As a real estate attorney, I always take the time to fully explain to our clients the intricacies of the Massachusetts Purchase and Sale Agreement.

The purchase and sale agreement is the governing contract between the Buyer and the Seller regarding the proposed property to purchase. Most Buyers submit an initial Offer to Purchase to a Seller, which spells out the terms of the contract.  The purchase and sale agreement supersedes the offer, and can be thought of as the “long form” contract. At first blush, the purchase and sale agreement, like most legal documents, can be difficult to read and comprehend.

Deal Terms

First, like all contracts, the purchase and sale agreement sets out the terms of the deal. These terms primarily are taken from the offer. This includes the names of the parties, the legal description of the property (taken from the current deed), the purchase price, the mortgage commitment date, the closing date, any Seller credits, and any agreed upon fixtures that will remain with the property or be taken by the Seller.

Title and Deed

Second, the purchase and sale agreement deals with the title to the property and the deed. It lays out the framework for a conveyance (a real estate transfer) in Massachusetts. The agreement spells out that the Seller conveys the deed to the Buyer in return for consideration, then the deed is recorded and the Buyer becomes the owner of the property. However, in Massachusetts, once the deed is recorded at the proper Registry of Deeds, then any title issues “run with the land.”  Thus, the new owner becomes responsible for any outstanding encumbrances or liens that were not properly discharged. In order to protect the Buyer, the purchase and sale agreement provides that the Seller must convey “good, clear and marketable” title. Acting as the buyer’s or lender’s counsel, or both, attorneys will review the title exam and work with the Seller’s attorney to clear any title issues, so that the buyer will receive a certification of title and an owner’s title insurance policy.

Seller Responsibilities

Third, the purchase and sale agreement lays out the responsibilities of the Seller. This includes maintaining insurance and upkeep on the property until closing, obtaining a smoke and carbon monoxide certificate at closing, paying the broker’s commission, obtaining a 6(d) certificate for a condominium, and requiring that the taxes be paid by Seller up until the closing date (through an adjustment to the HUD Settlement Statement). The agreement also provides that the Seller’s agent (either the realtor or the attorney) holds the buyer’s deposit in an escrow account.

Anything But “Standard”

There is a note of caution about the standard form Massachusetts purchase and sale agreement. The standard form provides several hidden advantages to a Seller, I’ve written about on this Blog. Thus, buyers must have an experienced attorney revise the agreement and flag those built in deficiencies. For example, if a Buyer were to default prior to closing, the standard form document provides no cap on the damages; a skilled attorney will know to cap the damages at the deposit. The same is true if a buyer loses his rate lock if there is a delay of the closing; a skilled attorney would use language to protect the buyer in this situation.
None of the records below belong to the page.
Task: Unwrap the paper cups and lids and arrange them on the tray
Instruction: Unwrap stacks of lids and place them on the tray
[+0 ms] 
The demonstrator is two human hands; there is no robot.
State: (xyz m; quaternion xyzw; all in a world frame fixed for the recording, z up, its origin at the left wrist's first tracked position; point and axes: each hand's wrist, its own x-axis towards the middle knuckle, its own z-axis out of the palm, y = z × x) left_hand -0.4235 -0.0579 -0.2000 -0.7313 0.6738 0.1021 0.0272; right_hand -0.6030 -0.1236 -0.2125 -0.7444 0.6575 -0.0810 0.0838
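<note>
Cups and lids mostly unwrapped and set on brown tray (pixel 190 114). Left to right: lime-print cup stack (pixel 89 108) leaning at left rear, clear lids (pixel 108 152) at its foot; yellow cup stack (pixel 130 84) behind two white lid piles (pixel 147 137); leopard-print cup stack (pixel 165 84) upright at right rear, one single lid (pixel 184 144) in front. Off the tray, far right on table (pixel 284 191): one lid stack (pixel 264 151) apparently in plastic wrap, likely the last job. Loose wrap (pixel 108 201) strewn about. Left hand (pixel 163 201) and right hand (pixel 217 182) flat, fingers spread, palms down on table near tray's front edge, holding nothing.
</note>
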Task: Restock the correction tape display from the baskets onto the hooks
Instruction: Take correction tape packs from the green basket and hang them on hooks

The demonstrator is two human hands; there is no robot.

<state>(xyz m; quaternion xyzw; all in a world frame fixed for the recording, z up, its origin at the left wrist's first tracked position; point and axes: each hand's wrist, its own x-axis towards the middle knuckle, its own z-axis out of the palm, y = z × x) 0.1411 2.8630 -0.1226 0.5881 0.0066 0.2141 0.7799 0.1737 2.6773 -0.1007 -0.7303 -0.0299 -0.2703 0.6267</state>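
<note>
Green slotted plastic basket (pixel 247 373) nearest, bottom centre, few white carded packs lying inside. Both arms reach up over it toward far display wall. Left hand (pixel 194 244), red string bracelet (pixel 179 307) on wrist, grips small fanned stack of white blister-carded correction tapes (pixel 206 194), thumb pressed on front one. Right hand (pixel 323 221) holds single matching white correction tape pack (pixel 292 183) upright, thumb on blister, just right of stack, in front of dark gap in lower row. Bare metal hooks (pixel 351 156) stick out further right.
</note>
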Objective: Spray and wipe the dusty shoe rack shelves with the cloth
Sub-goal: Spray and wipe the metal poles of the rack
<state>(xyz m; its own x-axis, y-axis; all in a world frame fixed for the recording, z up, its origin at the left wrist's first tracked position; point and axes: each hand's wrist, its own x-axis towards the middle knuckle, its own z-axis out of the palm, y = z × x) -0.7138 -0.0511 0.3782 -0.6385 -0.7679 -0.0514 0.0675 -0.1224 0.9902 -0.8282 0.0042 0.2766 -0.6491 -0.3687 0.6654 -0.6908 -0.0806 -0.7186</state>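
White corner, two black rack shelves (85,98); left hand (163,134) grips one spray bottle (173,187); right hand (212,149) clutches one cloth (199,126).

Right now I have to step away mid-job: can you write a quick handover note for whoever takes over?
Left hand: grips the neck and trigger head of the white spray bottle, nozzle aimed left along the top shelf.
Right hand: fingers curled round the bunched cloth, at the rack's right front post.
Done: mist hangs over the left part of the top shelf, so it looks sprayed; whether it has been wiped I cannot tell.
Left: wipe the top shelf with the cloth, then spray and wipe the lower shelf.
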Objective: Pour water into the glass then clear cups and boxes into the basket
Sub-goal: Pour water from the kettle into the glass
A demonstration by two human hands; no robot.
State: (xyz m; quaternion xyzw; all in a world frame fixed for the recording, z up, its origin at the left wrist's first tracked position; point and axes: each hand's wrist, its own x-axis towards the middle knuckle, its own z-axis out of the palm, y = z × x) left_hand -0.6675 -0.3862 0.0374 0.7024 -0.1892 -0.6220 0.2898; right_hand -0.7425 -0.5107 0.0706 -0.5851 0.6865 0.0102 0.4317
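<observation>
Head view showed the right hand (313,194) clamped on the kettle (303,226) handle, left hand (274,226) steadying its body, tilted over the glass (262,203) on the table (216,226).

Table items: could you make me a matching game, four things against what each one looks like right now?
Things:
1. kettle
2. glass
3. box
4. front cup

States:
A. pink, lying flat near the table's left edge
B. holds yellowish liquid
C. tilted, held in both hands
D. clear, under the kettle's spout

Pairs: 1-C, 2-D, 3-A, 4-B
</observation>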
An experienced attorney will produce a Rider to the purchase and sale agreement that will have language that protects a Buyer’s deposit and provides an aggressive layer of due diligence. For example, if the Buyer is purchasing a condominium, the Rider should have the Seller make representations that the association is not contemplating any special assessments, there are no pending lawsuits against the association, and the budget is in good order. Other issues include seller repairs, septic system/Title V compliance, radon gas, UFFI insulation, lead paint, and buyers’ access to the property while it is under agreement.

Since the P&S is “anything but standard,” an experienced real estate attorney who review and negotiates the document will certainly add value to the closing process.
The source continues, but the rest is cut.